On Thu, Mar 02, 2017 at 11:36:18AM -0800, Junio C Hamano wrote:

> "Devin J. Pohly" <djpo...@gmail.com> writes:
> 
> > I think your point is interesting too, though.  If a commit is also
> > TREESAME to its parent(s?) in the _pre-filtered_ branch, it seems
> > reasonable that someone might want to leave it in the filtered branch as
> > an empty commit while pruning empt*ied* commits.  I would imagine that
> > as another option (--prune-newly-empty?).
> 
> I was hoping to hear from others who may care about filter-branch to
> comment on this topic to help me decide, but I haven't heard
> anything, so here is my tentative thinking.
> 
> I am leaning to:
> 
>  * Take your series as-is, which would mean --prune-empty will
>    change the behaviour to unconditionally lose the empty root.
> 
>  * Then, people who care deeply about it can add a new option that
>    prunes commits that become empty while keeping the originally
>    empty ones.
> 
> Thoughts?

Sorry, this was on my to-review list but the sha1 stuff has been much
more exciting. :)

The behavior that Devin proposes is what I would have expected to
happen.
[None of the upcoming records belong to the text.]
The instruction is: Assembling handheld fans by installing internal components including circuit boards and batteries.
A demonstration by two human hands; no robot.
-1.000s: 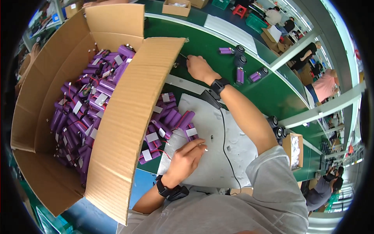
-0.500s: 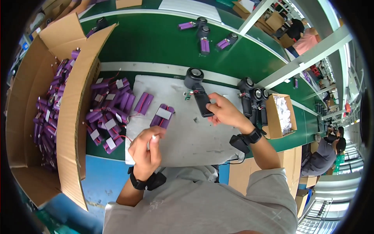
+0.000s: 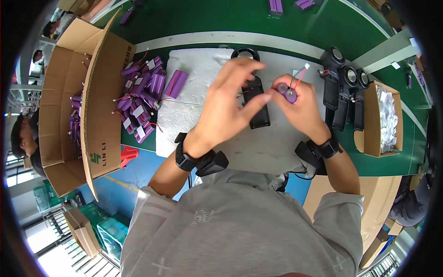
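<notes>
A purple battery pack (image 3: pixel 290 96), its cells end-on and its red and black leads with a white plug sticking up, is gripped in my right hand (image 3: pixel 304 107). My left hand (image 3: pixel 220 108) has its fingers spread and holds nothing; its thumb tip comes close to the pack. Below the hands a black handheld device (image 3: pixel 260 107) with a round head lies on a white foam mat (image 3: pixel 191 115). My left fingers partly cover its head and upper handle. Another purple battery pack (image 3: pixel 176 84) rests at the mat's left side.
Left of the mat are a heap of wired purple packs (image 3: pixel 144 94) and a tall cardboard box (image 3: pixel 104 111) holding more. Several black devices (image 3: pixel 339 92) stand close together on the right, beside a small carton (image 3: pixel 394 97) of white pieces. A metal post (image 3: pixel 385 50) rises behind.
My right hand has let go of the black device, which now lies on the mat, and holds a battery pack. My left hand has opened and moved over the device. The view has shifted.
</notes>
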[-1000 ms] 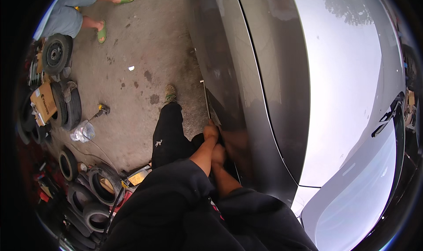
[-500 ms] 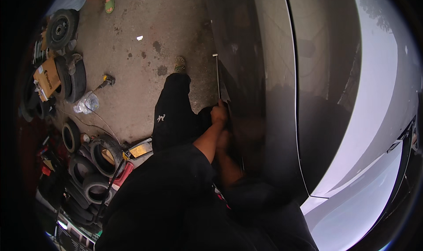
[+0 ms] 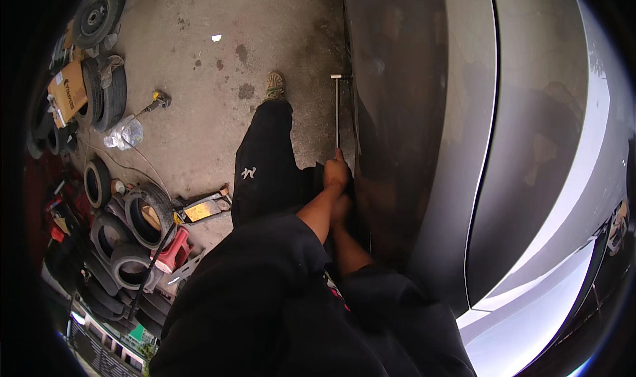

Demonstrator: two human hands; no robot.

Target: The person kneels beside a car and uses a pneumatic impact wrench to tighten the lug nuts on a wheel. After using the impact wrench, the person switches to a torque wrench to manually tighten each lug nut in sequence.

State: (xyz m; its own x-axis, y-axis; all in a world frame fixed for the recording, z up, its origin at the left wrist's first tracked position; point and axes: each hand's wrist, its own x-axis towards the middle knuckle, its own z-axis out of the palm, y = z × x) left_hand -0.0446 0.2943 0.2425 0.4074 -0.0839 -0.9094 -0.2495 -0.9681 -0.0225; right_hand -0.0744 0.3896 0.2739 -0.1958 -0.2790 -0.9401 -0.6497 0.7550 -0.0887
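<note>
Head view: person stands hard against a grey car (image 3: 464, 145), both forearms reaching down its side.
Car: glossy panel just right of the fingers, no gap; open concrete floor (image 3: 199, 66) to their left.
Left hand (image 3: 336, 173): fingers curled tight round the near end of a wrench (image 3: 336, 109).
Right hand (image 3: 341, 208): just behind the left, shadowed; grip cannot be told.
Wrench: long thin bar running away from the fingers, cross-head at the far end.

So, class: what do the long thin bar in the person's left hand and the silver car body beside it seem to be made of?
The long thin bar looks like bare steel: grey, dull sheen, rigid and straight, with a small crosshead at its far end. The silver car body looks like glossy painted sheet metal: it mirrors sky and dim shapes. The left hand grips the bar's near end.
</note>
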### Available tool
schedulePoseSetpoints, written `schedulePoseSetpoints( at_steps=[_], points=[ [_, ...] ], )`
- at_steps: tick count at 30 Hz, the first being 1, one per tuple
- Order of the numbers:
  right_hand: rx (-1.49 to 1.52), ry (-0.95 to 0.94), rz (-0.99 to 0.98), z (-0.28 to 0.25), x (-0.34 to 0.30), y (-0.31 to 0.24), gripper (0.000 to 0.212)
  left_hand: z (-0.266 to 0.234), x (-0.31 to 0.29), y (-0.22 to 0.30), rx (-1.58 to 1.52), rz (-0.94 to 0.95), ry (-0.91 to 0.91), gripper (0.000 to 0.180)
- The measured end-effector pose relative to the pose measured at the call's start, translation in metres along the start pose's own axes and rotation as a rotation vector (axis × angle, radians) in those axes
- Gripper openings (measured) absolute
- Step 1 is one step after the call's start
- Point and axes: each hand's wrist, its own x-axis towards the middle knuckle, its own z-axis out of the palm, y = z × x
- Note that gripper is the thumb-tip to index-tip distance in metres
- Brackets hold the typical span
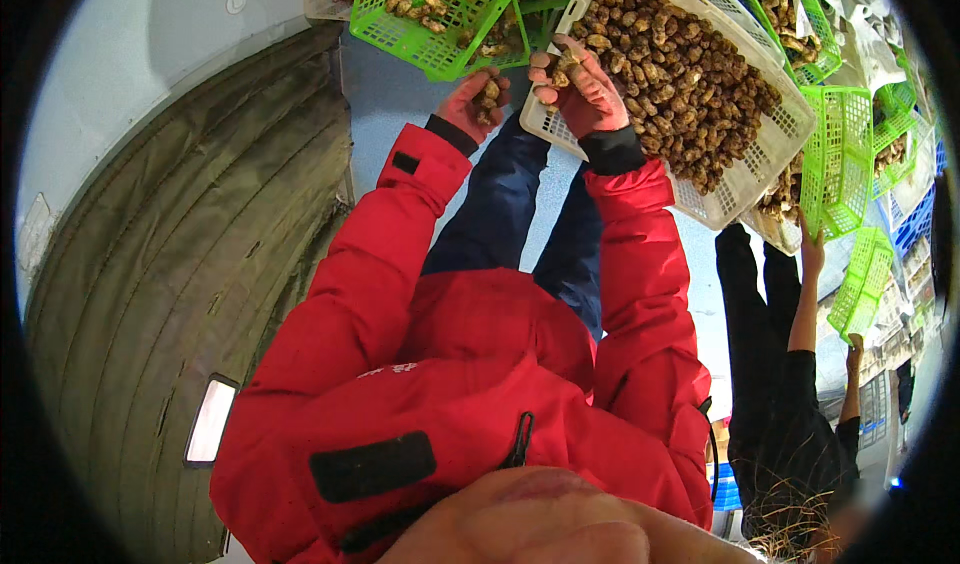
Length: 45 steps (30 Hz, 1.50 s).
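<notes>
My left hand (462, 112) is closed around a few small brown lumpy pieces (488, 102) that look like mushrooms or tubers; their exact kind cannot be made out. To its right, my right hand (592, 96) grips a paler piece of the same sort (563, 68) between thumb and fingers. It is over the near left corner of a white plastic crate (700, 19) heaped with brown lumpy pieces (672, 79). Just beyond my left hand stands a green basket (395, 36) with some longer, paler pieces (418, 4) in it.
More green baskets (795, 24) holding similar pieces stand beyond the crate. On the right, a person in black (765, 364) grasps green baskets (838, 159) with both hands. A dark, quilted-looking curtain (180, 214) hangs on my left beside a pale wall (170, 64).
</notes>
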Motion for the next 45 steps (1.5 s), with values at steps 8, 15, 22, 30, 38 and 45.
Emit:
schedulePoseSetpoints(
  at_steps=[8, 15, 22, 30, 38, 45],
  points=[
    [-0.032, 0.073, 0.058, 0.009, 0.003, 0.014, 0.045, 0.01, -0.003, 0.004, 0.013, 0.031, 0.039, 0.018],
    [0.19, 0.089, 0.121, 0.025, 0.016, 0.027, 0.049, -0.009, 0.001, 0.015, -0.091, 0.036, -0.011, 0.018],
    [0.119, 0.09, 0.047, 0.03, 0.011, 0.02, 0.072, 0.011, -0.002, 0.028, 0.02, 0.127, -0.262, 0.029],
    [-0.552, 0.348, -0.261, -0.019, 0.0, 0.018, 0.044, 0.043, 0.004, 0.019, 0.278, 0.013, -0.21, 0.02],
    [-0.55, 0.267, -0.346, 0.011, -0.055, -0.032, 0.04, 0.065, 0.002, -0.002, 0.09, -0.33, -0.416, 0.021],
    [-0.649, 0.302, -0.403, 0.012, -0.108, -0.044, 0.027, 0.124, -0.024, -0.049, 0.254, -0.144, -0.433, 0.027]
  ],
)
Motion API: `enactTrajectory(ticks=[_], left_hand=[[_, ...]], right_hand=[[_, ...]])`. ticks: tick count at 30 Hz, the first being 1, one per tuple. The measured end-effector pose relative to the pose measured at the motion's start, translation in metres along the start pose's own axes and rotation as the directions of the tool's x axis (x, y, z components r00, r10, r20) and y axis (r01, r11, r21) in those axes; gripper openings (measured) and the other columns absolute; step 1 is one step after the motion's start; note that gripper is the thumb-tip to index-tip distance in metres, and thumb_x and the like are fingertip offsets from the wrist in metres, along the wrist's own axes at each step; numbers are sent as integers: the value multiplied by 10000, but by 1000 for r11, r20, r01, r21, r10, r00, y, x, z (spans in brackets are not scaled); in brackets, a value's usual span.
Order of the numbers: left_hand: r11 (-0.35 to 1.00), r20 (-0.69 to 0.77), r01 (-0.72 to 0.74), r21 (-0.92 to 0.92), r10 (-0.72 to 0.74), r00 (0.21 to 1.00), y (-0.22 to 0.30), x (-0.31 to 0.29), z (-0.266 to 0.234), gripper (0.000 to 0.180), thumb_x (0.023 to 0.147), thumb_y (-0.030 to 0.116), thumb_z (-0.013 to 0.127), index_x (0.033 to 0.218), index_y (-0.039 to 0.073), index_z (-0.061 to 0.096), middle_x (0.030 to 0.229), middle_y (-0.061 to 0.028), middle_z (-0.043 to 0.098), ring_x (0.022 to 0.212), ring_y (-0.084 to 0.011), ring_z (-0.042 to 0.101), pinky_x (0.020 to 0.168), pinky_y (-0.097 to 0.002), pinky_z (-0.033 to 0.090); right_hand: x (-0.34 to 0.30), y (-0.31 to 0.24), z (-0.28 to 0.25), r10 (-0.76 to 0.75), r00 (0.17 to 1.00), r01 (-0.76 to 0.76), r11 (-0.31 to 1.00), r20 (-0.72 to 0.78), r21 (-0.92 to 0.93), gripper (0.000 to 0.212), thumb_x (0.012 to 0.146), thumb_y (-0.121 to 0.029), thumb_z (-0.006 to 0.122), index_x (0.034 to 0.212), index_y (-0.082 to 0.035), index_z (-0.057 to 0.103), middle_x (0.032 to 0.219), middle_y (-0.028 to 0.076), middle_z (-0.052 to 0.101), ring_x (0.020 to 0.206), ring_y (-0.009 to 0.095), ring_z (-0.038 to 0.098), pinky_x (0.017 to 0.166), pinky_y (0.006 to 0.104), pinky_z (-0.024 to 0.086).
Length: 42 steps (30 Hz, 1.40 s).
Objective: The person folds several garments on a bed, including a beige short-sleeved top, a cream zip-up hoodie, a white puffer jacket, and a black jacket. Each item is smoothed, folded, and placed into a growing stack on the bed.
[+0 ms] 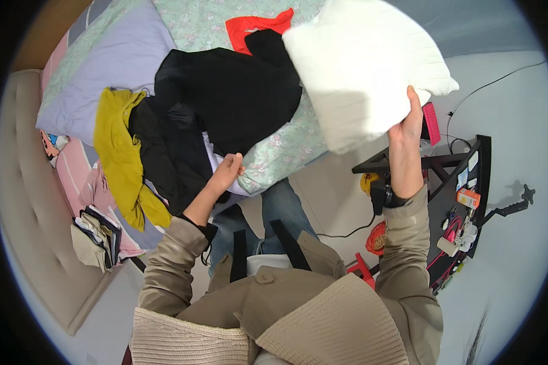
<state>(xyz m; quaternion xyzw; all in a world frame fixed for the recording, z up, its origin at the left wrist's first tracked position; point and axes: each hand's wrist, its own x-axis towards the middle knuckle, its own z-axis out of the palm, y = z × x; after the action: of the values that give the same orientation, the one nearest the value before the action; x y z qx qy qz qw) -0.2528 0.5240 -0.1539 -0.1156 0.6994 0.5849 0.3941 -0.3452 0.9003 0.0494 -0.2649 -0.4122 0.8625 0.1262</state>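
My right hand (408, 125) grips the near right corner of a white pillow (359, 73), thumb on top, and holds it at the bed's right side. My left hand (225, 173) is closed, fingers bent together, at the lower edge of a black short-sleeved shirt (231, 91). Whether cloth is pinched in it is hidden. The shirt lies spread on the bed's floral sheet (280, 158). Left of it are a crumpled black garment (170, 146) and a mustard-yellow garment (115, 140). A red cloth (259, 24) shows beyond the shirt, partly covered by it.
A lavender pillow (112, 67) lies at the far left, beside the padded headboard (30, 201). Folded clothes (97, 237) are stacked near the bed's left edge. At my right stands a black desk (444, 207) with cables, an orange box and small items. A red stool (362, 271) is beneath my right arm.
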Motion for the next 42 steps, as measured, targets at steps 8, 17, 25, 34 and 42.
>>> enactTrajectory(ticks=[8,17,25,34,42], left_hand=[[985,-106,171,32,-167,980,14,23,31,542,903,517,387,1046,1,471,851,-78,583,753,-133,553,702,-267,452],[961,-204,194,199,-153,967,-1,34,18,563,894,519,393,869,-29,521,741,-96,574,708,-177,556,688,-301,444],[937,-435,259,233,-138,890,-38,25,-25,474,844,397,562,981,-56,539,837,-151,624,784,-247,608,754,-317,470],[773,-972,635,-3,-150,179,-95,-12,-144,912,679,291,734,1342,1,179,1313,-292,311,1222,-421,319,1001,-419,316],[928,-840,340,151,-61,539,-119,-49,-209,354,730,128,514,1043,-26,576,995,-247,597,980,-355,563,868,-376,433]], right_hand=[[149,77,-169,-16,891,-216,863,-454,-456,611,848,-301,561,1305,33,334,1296,189,394,1160,302,435,939,390,397],[153,182,-203,-92,945,268,-340,315,-902,718,811,-400,558,1384,-82,265,1360,283,286,1275,404,259,1020,487,239],[127,185,-199,-33,944,311,-239,328,-920,560,828,-274,571,1293,-17,391,1334,279,325,1266,397,270,1027,456,242],[1,242,-144,378,914,198,-96,148,-976,384,852,-235,554,1166,-19,506,1213,206,446,1150,332,420,974,399,329],[-72,290,-51,611,777,213,-28,152,-977,321,853,-227,537,1088,-10,560,1066,166,581,997,268,558,863,328,423]])
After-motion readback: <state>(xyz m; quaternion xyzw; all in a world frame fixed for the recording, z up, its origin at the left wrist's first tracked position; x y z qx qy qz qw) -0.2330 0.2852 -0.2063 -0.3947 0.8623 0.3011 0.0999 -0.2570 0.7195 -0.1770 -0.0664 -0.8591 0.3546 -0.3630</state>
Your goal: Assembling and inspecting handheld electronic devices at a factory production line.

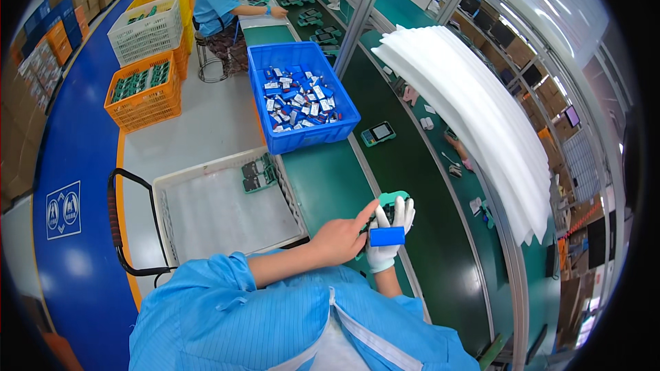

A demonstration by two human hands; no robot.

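Observation:
My bare left hand (338, 240) reaches in from the left, its index finger extended to the edge of a small teal device casing (393, 198) and its other fingers curled. What those curled fingers hold, if anything, is hidden. My right hand (380, 257), in a white glove, is around the casing, which shows dark parts between the gloved fingers and is largely covered. A plain blue battery pack (387, 236) lies across the gloved hand, below the fingers. Both hands are close together over the near edge of the green conveyor line.
A blue bin (308, 139) of battery packs stands ahead. Left of me, a white crate (227, 233) holds teal casings. One device (378, 134) lies on the dark green belt (412, 165). White foam sheets (474, 124) overhang at right. A co-worker (221, 0) sits farther up the line.

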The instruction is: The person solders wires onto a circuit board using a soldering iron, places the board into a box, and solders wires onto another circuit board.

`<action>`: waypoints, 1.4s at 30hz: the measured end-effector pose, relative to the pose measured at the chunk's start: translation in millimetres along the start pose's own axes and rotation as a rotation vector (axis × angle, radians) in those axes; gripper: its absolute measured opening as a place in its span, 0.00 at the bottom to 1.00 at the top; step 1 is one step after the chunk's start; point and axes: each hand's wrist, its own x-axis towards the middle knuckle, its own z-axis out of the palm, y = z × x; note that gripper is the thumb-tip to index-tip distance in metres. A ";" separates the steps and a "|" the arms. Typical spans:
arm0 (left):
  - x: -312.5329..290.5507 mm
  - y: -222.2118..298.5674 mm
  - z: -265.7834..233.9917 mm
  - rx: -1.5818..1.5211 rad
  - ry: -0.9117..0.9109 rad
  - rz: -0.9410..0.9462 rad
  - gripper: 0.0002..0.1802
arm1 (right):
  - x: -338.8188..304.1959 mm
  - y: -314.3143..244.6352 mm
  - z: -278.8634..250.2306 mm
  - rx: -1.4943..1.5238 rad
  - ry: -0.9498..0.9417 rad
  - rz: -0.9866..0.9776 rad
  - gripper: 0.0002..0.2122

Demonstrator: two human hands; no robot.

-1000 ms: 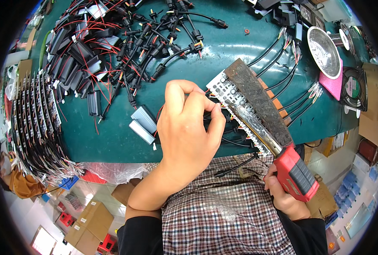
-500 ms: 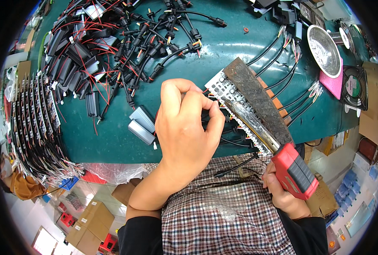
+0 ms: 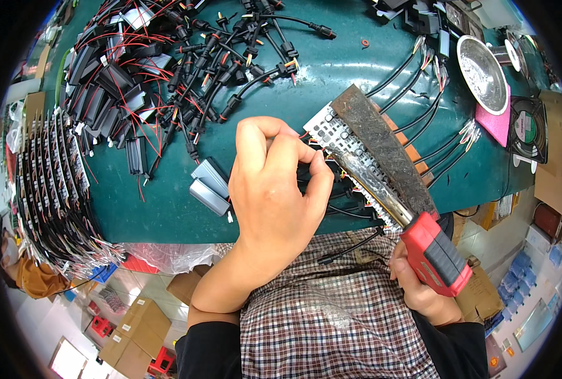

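Observation:
My left hand [image 3: 277, 183] is bent in a pinch at the left edge of a white circuit board panel [image 3: 324, 128]. A short bit of thin red wire [image 3: 303, 135] shows at its fingers; the rest is hidden behind them. My right hand [image 3: 423, 297] grips the red and black handle of a soldering iron [image 3: 434, 252]. The iron's metal shaft slants up and left across the panel, its tip close to my left fingertips. A dark, stained bar [image 3: 382, 148] lies along the panel. Black cables [image 3: 350, 212] with connectors run from the panel's near side, partly under my left hand.
Grey housings [image 3: 209, 186] lie left of my left hand. Beyond is a heap of black connector cables [image 3: 230, 69] and housings with red wires. Wired strips [image 3: 53, 189] hang at the far left. On the right are a metal dish [image 3: 482, 74], a pink sponge [image 3: 492, 124] and a fan [image 3: 527, 129].
The soldering iron has shifted slightly up and left, and its shaft has turned a little. My left hand keeps its pinch almost in the same place.

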 end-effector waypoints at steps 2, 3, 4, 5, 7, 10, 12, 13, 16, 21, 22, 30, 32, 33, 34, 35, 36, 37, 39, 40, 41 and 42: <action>0.3 0.0 -0.2 0.002 0.000 0.002 0.10 | -1.4 1.2 0.3 -0.004 0.019 -0.023 0.14; 0.4 -0.1 -0.1 0.001 -0.001 0.001 0.10 | -2.2 1.9 0.5 -0.007 0.038 -0.045 0.14; 0.4 -0.1 -0.1 -0.001 -0.002 0.000 0.10 | -2.9 1.7 -0.2 -0.007 0.039 -0.045 0.14; 0.3 0.0 -0.1 -0.001 -0.003 0.001 0.10 | -3.6 1.0 -1.2 -0.004 0.027 -0.006 0.14; 0.0 0.4 0.0 -0.007 -0.003 -0.006 0.10 | -3.1 1.8 -1.4 0.001 0.015 0.030 0.15; 0.8 0.6 -0.1 -0.002 -0.003 0.009 0.11 | -1.4 2.6 0.0 -0.001 0.021 -0.026 0.14; 0.9 0.4 0.1 -0.006 -0.005 0.010 0.11 | -0.8 2.3 0.2 0.014 0.015 -0.008 0.14; 1.1 0.4 0.3 -0.008 -0.006 0.011 0.11 | -0.3 2.5 1.1 0.013 0.016 -0.008 0.14; 1.3 1.6 -0.2 -0.002 -0.013 -0.006 0.11 | 0.4 3.7 2.9 0.023 0.047 -0.046 0.13; 1.3 0.6 0.1 -0.001 -0.012 0.007 0.11 | -4.3 -0.2 -1.5 0.052 0.065 0.042 0.13; 1.4 0.6 0.2 -0.005 -0.011 0.012 0.11 | -4.3 -0.9 -2.6 0.051 0.065 0.042 0.13; 1.3 1.3 -0.2 0.005 -0.014 0.016 0.11 | -5.0 0.8 -4.6 0.045 0.057 0.019 0.12; 1.1 2.2 -1.2 0.005 -0.017 0.011 0.10 | -6.6 1.0 -4.6 0.059 0.059 0.031 0.12; 1.3 3.4 -2.1 0.019 -0.039 -0.006 0.08 | -6.7 2.0 -4.5 0.076 0.061 0.041 0.12; 1.5 4.5 -2.5 0.032 -0.061 -0.023 0.06 | -6.4 2.6 -4.7 0.077 0.063 0.042 0.12; 1.9 5.5 -2.1 0.032 -0.063 -0.022 0.06 | -6.2 3.2 -5.0 0.073 0.064 0.036 0.12; 1.6 6.9 -4.0 0.017 -0.049 -0.027 0.06 | -6.3 2.5 -5.0 0.068 0.063 0.026 0.11; 1.2 8.1 -5.6 0.002 -0.035 -0.032 0.06 | -6.7 2.6 -5.7 0.068 0.062 0.023 0.11; 1.5 9.4 -6.6 0.008 -0.047 -0.030 0.06 | -7.3 3.3 -8.3 0.015 0.026 0.002 0.12; 2.1 9.7 -6.2 0.012 -0.062 -0.028 0.05 | -7.0 1.5 -7.7 0.014 0.027 0.004 0.12; 1.8 7.6 -4.1 0.011 -0.063 -0.027 0.05 | -6.5 -1.6 -6.1 0.009 0.052 0.021 0.12; 0.1 3.6 -0.5 0.017 -0.055 -0.011 0.07 | -6.0 -2.5 -5.1 0.005 0.076 0.036 0.12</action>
Between "prune-existing-empty" and "prune-became-empty", I've
never had a use for the distinction. But as I think this is similar to
the way cherry-pick distinguished between "redundant" and "empty", I
guess some people have.

I agree that it should be a new, separate option, as it's orthogonal to
dealing with the root commit (i.e., somebody is equally likely to want
to preserve an already-empty commit from the middle of history).

The change to filter-branch itself looks obviously correct. The only
objectionable thing I noticed in the test additions is that the early
ones should be marked test_expect_failure until the fix from 3/4 flips
them to "success". Otherwise it breaks bisectability.